Meanwhile, the state of democracy in Pakistan has deteriorated to a level where it sits just above countries described as authoritarian. According to the EIU Democracy Index recently updated Pakistan has a cumulative score of 4.13 causing the country to fall three places in the 167 country-ranking to occupy 107th place. This compares with the Ivory Coast (106th place), and Mauritania (108th place). What makes these countries similar are the perception of heavy government pressure on opposition parties and candidates.

A high degree of political instability makes reforms such as privatization of state assets and deregulation difficult to implement. Over the medium-term (2025-27), private companies are projected to increase their share of the economy. However, major cartels continue to operate, deterring competition within the economy. The government promotes foreign investment in certain sectors, especially infrastructure and energy. However, security and political risks and the fragility of the economy is a deterrent to a wider scope of inward investment.

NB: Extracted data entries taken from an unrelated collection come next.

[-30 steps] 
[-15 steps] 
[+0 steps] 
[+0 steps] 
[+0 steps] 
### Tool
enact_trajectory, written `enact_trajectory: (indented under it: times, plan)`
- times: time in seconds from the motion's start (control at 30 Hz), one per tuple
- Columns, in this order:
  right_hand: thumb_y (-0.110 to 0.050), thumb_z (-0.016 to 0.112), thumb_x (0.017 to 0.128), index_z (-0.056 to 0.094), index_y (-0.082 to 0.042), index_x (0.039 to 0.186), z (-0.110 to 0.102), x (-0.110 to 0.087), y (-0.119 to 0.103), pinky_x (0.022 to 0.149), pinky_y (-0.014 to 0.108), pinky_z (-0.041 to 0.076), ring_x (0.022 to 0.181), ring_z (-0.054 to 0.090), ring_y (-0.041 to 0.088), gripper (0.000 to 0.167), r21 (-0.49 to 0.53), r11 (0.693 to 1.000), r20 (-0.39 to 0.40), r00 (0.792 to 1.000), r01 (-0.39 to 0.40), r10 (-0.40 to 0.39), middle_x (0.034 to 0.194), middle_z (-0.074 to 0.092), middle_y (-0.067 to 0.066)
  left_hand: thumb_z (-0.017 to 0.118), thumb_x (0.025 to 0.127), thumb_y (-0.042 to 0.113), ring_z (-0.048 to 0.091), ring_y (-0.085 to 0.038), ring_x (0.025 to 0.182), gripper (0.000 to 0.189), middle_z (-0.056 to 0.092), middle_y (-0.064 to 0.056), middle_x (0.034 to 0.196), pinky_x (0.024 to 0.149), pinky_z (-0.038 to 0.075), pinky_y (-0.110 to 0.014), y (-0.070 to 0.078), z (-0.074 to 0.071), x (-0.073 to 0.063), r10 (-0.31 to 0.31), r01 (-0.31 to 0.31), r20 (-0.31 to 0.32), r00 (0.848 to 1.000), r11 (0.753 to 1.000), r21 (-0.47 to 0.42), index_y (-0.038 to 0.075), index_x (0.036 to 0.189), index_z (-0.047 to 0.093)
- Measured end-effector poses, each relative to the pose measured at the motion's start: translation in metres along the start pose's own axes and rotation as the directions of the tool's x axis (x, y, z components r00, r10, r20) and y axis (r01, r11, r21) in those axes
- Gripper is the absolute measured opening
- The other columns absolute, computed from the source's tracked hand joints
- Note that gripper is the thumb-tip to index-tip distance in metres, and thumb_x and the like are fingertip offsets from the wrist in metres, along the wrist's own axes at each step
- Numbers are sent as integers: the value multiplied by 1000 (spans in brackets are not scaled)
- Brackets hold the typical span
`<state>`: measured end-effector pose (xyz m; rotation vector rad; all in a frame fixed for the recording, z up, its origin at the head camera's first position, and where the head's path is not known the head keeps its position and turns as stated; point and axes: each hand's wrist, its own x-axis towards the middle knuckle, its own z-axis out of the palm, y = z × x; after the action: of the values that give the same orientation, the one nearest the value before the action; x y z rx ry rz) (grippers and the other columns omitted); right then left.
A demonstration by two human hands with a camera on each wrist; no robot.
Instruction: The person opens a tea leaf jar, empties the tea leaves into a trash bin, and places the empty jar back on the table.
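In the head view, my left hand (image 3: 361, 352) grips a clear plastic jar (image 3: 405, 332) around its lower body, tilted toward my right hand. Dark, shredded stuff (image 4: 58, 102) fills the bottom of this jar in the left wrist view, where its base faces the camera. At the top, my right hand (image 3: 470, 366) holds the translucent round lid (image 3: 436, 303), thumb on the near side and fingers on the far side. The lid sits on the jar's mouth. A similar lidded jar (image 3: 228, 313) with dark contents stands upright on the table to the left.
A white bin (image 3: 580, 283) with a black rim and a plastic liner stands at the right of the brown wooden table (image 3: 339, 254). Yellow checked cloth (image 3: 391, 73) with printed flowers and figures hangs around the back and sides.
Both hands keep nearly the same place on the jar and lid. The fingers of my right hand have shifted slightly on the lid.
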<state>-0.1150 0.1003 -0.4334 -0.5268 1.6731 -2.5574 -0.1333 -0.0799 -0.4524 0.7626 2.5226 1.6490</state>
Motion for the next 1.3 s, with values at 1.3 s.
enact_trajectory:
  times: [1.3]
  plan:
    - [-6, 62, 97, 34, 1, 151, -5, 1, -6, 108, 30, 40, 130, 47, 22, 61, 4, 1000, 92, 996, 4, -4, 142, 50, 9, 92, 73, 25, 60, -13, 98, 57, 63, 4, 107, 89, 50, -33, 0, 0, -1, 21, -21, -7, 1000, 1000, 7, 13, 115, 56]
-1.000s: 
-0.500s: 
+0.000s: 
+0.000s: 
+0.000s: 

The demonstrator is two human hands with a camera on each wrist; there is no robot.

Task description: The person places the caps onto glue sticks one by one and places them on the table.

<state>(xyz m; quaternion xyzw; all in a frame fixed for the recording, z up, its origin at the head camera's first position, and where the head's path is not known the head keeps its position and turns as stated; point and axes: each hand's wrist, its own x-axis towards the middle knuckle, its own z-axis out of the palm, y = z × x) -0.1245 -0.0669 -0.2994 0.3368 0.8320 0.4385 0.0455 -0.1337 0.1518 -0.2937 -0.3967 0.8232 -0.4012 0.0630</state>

Some special economic zones are to be set up under the China-Pakistan Economic Corridor. However, the poor business environment hinders efforts to attract non-Chinese investment in these zones.

Import bans have been periodically introduced to preserve foreign exchange reserves. We believe the central bank will increase regulatory requirements for importers and exporters given the current state of inadequate FX availability. Eventually constrained FX reserves will likely lead the government to limit foreign exchange conversion for individuals.

The cost of credit will increase over the year as monetary policy tightens further. Bank lending will likely be constrained as more banks feel compelled to pursue more risk averse strategies. The unemployment rate remains high and will only gradually decline over the coming year, which should help to keep a lid on wage inflation.

A major highway project, the Chaman-Quetta motorway and other road projects will be completed over the coming year. The Main Line 1 railway project, which aims to upgrade Pakistan’s rail infrastructure, will be delayed.

Nigerian Naira


Elections were held on February 25, 2023. The president elect received 37% of the votes in a rear three-man contest. Charges of election fraud abound. The country will now be led by a wealthy 78-year-old former governor of Lagos, Bola Tinubu of the All-Progressives Congress. The president-elect has a checkered past and is the subject of long-held rumors of corruption. He will be the first presidential candidate to win with less than 50% of the total votes.

Almost 25 million voters cast ballots in a vote that was largely peaceful but marred by long delays and technical glitches, angering voters and opposition parties who have claimed massive vote rigging. In a bid to improve transparency the voting regulator, Independent National Electoral Commission (“INEC”), this year introduced biometric voter identification for the first time at the national level, as well as a central online database for uploading results. But some voters and opposition parties said failures in the system when uploading tallies allowed for ballot manipulation and disparities between the manual and online results.

With registered voters numbering 93.4 million, turnout was just over 27% – even less than in the 2019 election. INEC is set to address some of the concerns raised by parties and voters in a few days. The voting agency is hoping to be allowed to prove that the allegations of voter fraud is without merit

The country’s history of financial mismanagement, nepotism and mistrust of public officials is only made worse by record high inflation, a battered currency and interest rates of 18%. The president-elect, who ruled the influential southern state of Lagos from 1999 to 2007, inherits a nation plagued by growing insecurity in some parts of the country, with constant attacks by criminal gangs that kidnap civilians for lucrative ransoms, jihadist groups and pro-independence rebels.

He will have to tackle the devaluation of the currency, the naira, rampant inflation, and high unemployment, despite the fact that Nigeria stands out as Africa’s leading oil producer and the continent’s largest economy.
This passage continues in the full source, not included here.